Despite growing interest, reinforcement learning (RL) for medical image segmentation still grapples with limitations in robustness, interpretability, and generalization across domains. Recent advances aim to address these challenges. Liu et al. (2025) introduced Pixel DRL-MG, a pixel-level RL agent employing asynchronous actor–critic methods to improve boundary accuracy while reducing model complexity [20]. Judge et al. (2024) proposed RL4Seg, a domain-adaptive framework for echocardiography that integrates anatomical priors and uncertainty estimation, achieving 99% anatomical validity with limited labeled data [21]. These developments underscore progress toward more reliable and adaptive RL-based segmentation solutions.
In summary, reinforcement learning (RL) demonstrates significant potential in medical imaging, with applications in detection, segmentation, registration, and treatment planning. Nonetheless, existing research remains fragmented, emphasizing algorithmic innovation while overlooking clinical integration and deployment.
This survey contributes a unified taxonomy and comparative analysis of RL methods, outlining current strengths, methodological challenges, and future directions, including hybrid AI models, cross-modality fusion, interpretable decision-making, and privacy-preserving frameworks such as federated RL and clinician-in-the-loop systems.

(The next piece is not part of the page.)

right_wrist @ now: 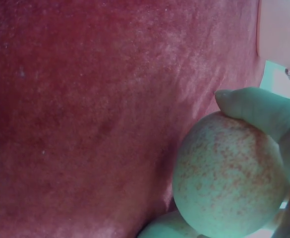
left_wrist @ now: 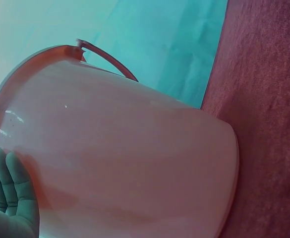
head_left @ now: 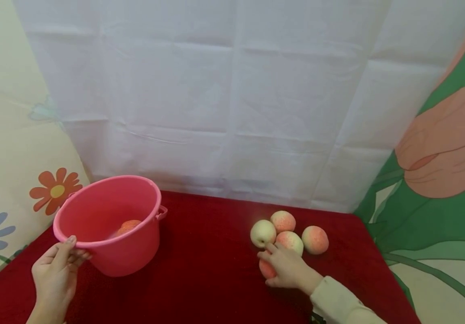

3. Background and Motivation

While supervised and unsupervised learning have driven many advancements in medical imaging, reinforcement learning offers a fundamentally different approach focused on sequential decision-making and interaction. Table 2 contrasts these learning strategies across key dimensions to highlight their respective roles and challenges in clinical applications. This section outlines the foundational principles of reinforcement learning (RL), its integration within broader Artificial Intelligence (AI) frameworks, and its increasing relevance in medical image analysis.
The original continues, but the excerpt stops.